Adobe Flash drive-by attacks redux

In a progress report posted to the official Adobe PSIRT blog, David Lenoe stops short of making definitive statements on the actual vulnerability, using phrases like "appears to be" and "should not be vulnerable" but it's clear that Adobe believes these attacks are tied to an issue that was patched with Flash Player 9.0.124.0.

From Lenoe's update:

The exploit appears to be taking advantage of a known vulnerability, reported by Mark Dowd of the ISS X-Force and wushi of team509, that was resolved in Flash Player 9.0.124.0 (CVE-2007-0071). This exploit does NOT appear to include a new, unpatched vulnerability as has been reported elsewhere – customers with Flash Player 9.0.124.0 should not be vulnerable to this exploit. We’re still looking in to the exploit files, and will update everyone with further information as we get it, but for now, we strongly encourage everyone to download and install the latest Flash Player update, 9.0.124.0.

 [ SEE: Adobe Flash zero-day exploit in the wild ]

While Lenoe hedges his bets, several researchers have reversed the malware executable to trace the attacks to hackers stealing World of Warcraft passwords.

First up is Dino Dai Zovi's walkthrough:

1. The flash.swf file exploits an unpatched vulnerability in Flash.  (Note: This differs from Adobe's latest statement)
2. The exploit payload uses familiar techniques to lookup API functions by a 32-bit hash value, and uses URLMON.DLL to download an executable to C:\6123t.exe and runs it.
3. The downloaded executable disables Kaspersky Anti-Virus (what, they don’t have any others in China?) extracts a UPX-packed DLL (Ow.dll) from its resources segment and loads it as a keyboard hook DLL.
4. The keyboard hook targets World Of Warcraft and uploads captured information to the attacker’s server disguised as HTTP requests.

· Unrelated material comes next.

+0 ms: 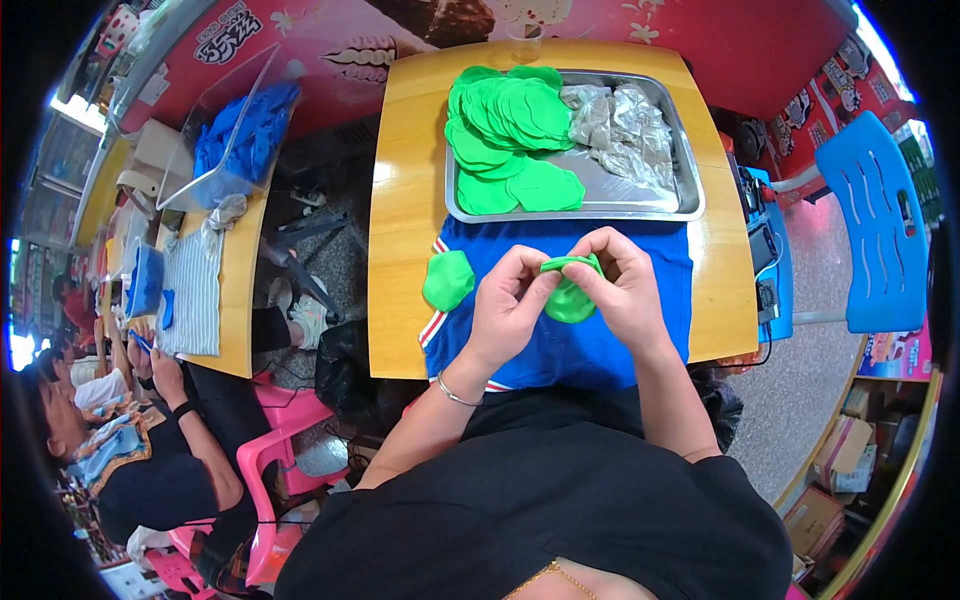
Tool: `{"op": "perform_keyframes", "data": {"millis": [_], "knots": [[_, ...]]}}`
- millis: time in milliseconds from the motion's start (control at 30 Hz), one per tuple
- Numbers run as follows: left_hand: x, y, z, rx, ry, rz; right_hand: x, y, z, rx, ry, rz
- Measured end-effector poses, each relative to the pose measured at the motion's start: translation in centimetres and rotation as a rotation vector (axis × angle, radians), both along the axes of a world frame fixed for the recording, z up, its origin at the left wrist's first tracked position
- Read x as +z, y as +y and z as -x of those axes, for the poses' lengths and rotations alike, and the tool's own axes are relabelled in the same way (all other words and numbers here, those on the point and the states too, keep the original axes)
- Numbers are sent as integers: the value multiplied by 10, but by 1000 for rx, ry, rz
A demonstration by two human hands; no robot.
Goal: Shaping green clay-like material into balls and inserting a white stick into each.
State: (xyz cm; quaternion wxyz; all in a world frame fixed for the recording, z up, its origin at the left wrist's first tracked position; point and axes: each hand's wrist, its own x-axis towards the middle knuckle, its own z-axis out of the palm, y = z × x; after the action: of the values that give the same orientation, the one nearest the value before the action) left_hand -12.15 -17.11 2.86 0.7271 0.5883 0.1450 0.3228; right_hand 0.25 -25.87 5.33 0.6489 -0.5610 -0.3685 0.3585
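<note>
Between my two hands, over a blue cloth (630, 350) on the table, is a piece of soft green sheet (572, 303). My left hand (508, 303) pinches its upper edge from the left, thumb against forefinger. From the right, my right hand (622, 285) pinches the same folded edge; the rest of the piece hangs down below the fingers. A single flat green piece (449, 280) with a wavy outline lies left of my left hand, partly on the cloth's striped trim. Beyond my hands, overlapping green pieces (510, 110) are heaped in a metal tray (620, 212).
Crumpled clear plastic bags (625, 135) fill the tray's right side. A clear cup (525, 42) stands at the table's far edge. At left, a person (180, 440) handles something blue at another table (235, 300), near a bin of blue pieces (245, 130). A blue chair (880, 230) stands right.
</note>
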Motion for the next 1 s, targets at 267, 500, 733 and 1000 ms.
{"op": "perform_keyframes", "data": {"millis": [267,500,733,1000], "knots": [[7,11,8,179,-107,150,-11,-12,-45,-174,409,-344],[9,8,13,102,-30,21,-5,-5,-21,-11,327,-165],[5,4,14,89,-21,27,3,1,9,119,273,-19],[1,2,6,262,-91,239,-5,0,7,-148,306,-140]]}}
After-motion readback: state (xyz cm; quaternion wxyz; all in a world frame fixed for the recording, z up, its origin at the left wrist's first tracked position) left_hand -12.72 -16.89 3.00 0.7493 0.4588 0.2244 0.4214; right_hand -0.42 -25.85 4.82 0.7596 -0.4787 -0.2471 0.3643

My Zero Day blogging colleague Dancho Danchev does a deep-dive analysis of the attacks, which are using SQL injection to plant executables on thousands of compromised Web sites.

The current malware attack has been traced back to Chinese blackhats, who are using a zero day to infect users with password stealers, moreover, one of the domains serving the Adobe zero day has been sharing the same IP with four of the malware domains in the recent waves of massive SQL injection attacks, indicating this incident and the previous ones are connected.

The volunteers at Shadowserver.org have posted a list of the domains and IPs involved in the attacks.

PROTECTION AND MITIGATION:

Whether this is a zero-day issue or not  -- I suspect it's a modification/variation of Mark Dowd's groundbreaking null pointer dereference exploit (.pdf) -- there are some important steps that every Windows user (Flash is a monoculture after all!) should take to limit the damage:

1. Patch your Flash installation.  Adobe provides this page to help determine your Flash version. Make sure you're running Flash Player 9.0.124.0.
2. Disable JavaScript entirely or use the NoScript on Firefox.
3. Block outgoing access to the list of IP addresses published by Shadowserver.org.
4. Enable DEP (Data Execution Prevention) on Windows systems.
5. As a temporary measure, set the kill bit on CLSID d27cdb6e-ae6d-11cf-96b8-444553540000. (Note: This will affect sites that are heavy on Flash content. Errata Security provides an AxBan tool to automate this process.
6. Ensure anti-virus software is updated with the latest signatures.
7. Avoid browsing to suspicious sites or strange links that arrive via e-mail or IM messages.
8. Browse the Web with low-rights accounts wherever possible.